* _Work order_: Lines of the material that include the string "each" should be returned.

* _Given information_:

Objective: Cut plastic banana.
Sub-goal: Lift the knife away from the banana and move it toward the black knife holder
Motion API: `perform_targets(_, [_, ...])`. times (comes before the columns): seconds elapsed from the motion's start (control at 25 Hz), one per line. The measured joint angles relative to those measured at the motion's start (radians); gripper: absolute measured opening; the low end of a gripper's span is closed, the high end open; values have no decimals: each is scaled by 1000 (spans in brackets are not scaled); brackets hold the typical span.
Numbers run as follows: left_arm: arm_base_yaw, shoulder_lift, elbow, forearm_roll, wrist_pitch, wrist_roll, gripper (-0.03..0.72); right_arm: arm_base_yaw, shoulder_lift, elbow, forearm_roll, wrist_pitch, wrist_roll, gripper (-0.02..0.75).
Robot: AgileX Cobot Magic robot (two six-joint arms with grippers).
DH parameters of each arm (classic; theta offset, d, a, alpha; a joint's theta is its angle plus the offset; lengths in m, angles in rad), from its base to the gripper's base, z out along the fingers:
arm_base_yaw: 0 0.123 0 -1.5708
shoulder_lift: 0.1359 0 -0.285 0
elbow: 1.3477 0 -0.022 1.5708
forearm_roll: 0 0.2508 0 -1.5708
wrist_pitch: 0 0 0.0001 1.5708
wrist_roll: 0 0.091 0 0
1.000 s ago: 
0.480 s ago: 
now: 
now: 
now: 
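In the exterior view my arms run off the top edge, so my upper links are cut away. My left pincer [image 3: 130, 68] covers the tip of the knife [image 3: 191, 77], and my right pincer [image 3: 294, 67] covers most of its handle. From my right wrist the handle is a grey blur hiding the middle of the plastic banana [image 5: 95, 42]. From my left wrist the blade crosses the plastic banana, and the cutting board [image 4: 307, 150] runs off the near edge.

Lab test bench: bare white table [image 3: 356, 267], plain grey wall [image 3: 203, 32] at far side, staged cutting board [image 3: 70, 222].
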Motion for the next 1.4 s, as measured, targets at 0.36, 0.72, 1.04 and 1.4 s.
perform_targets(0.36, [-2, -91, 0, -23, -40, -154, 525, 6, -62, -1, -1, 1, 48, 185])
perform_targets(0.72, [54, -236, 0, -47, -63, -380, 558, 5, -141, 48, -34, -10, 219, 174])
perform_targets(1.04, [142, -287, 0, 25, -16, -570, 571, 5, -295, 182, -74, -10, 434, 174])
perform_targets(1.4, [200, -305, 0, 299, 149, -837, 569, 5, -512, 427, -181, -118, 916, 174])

* _Output below_:
Motion API: `perform_targets(_, [_, ...])`. times (comes before the columns): seconds elapsed from the motion's start (control at 25 Hz), one per line. The measured joint angles relative to those measured at the motion's start (radians); gripper: absolute measured opening; the low end of a gripper's span is closed, the high end open; values have no decimals: each is scaled by 1000 (spans in brackets are not scaled); brackets hold the typical span.
DH parameters of each arm (classic; theta offset, d, a, alpha; a joint's theta is its angle plus the offset; lengths in m, angles in rad), from its base to the gripper's base, z out along the fingers:

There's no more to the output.